Blog, Community, NewsBy Anna Whiteman
Day 2 of MIT’s EmTech Conference was packed with fascinating topics like emergent paradigms in social media, future of work, brain/machine interfaces, and more. As a follow up to my coverage of Day 1, here are some highlights and key takeaways from Day 2. Full coverage of both days events can be found on the EmTech site for those interested in going deeper, or get in touch with me directly for my event notes.
- – The conversation around social media mostly centered around the policies and emergent responsibilities of the largest distributed information platforms, i.e. Google and Facebook, rather than trends in social media, i.e. Snap and the outer fringes. Fake news, polarization and radicalization of populations, and implications for global security were particularly germane to the conversation.
- – I was struck by the work that Yasmin Green and her team over at Alphabet’s Jigsaw Project are doing to fight back against state-sponsored actors who are using social media platforms to disseminate false information and harmful propaganda. We’re all too familiar with the prevailing social media narrative around fake news, Russian meddling, and radicalization through the internet. So how are those in control of the platforms that host these information wars working to address the issue? Yasmin and the Jigsaw Project, for one, are heading out to the frontlines of the conflicts, having conversations with potential ISIS recruits to understand what led them down that path, what ultimately turned them away, and where Google might be able to most effectively intervene going forward.

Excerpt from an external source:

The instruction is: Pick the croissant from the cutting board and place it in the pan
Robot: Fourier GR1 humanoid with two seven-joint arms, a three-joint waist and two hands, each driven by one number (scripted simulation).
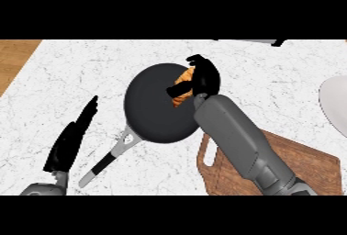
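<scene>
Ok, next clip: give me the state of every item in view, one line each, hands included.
Croissant: held by the right hand, over the pan's far side.
Pan: upright on the counter, handle toward the robot.
Cutting board: flat on the counter, nothing visible on it, partly hidden by the right forearm.
Right hand: curled round the croissant.
Left hand: open, fingers straight, resting at the left.
White plate: at the right edge, mostly cut off.

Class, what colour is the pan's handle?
The pan's handle is silver with a black grip section, seen in the head view.
</scene>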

- – As it turns out, Google can pretty systematically detect signals that malicious state-sponsored actors are pushing content through (1) temporal indications around keyword search spikes; (2) anomalous clusters of keyword searches in a given geography; (3) semantic signals. Triaging these indicators, Google can time an intervention by serving countervailing content and attempt to drive potential recruits off a path of radicalization. So many questions boiled up for me after Yasmin’s presentation – how does Google subjectively determine good vs. bad? Should they even be allowed have this power? How do their models work predictively to identify new channels of radicalization? These questions just scratch the surface, there will be so much more to watch coming out of Capitol and Sand Hill in the near term, so pay attention people!
- – A final interesting point that Yasmin made was around comment forums on news sources – bad actors have infected these forums and many news outlets have simply chosen to shut the forums down. The space for discussion on the web is actually contracting despite the fact that we know democracy (at least, as we once knew it) thrives in open and transparent systems. Google’s systems are being trained to understand context around language to root out bad actors from these community discussion boards, towing a fine line between censorship and moderation, but a necessary development if we hope to keep these boards open to all as the internet continually expands. The goal is more healthy robust discussion which we can achieve with sophisticated enough machine language processing tools.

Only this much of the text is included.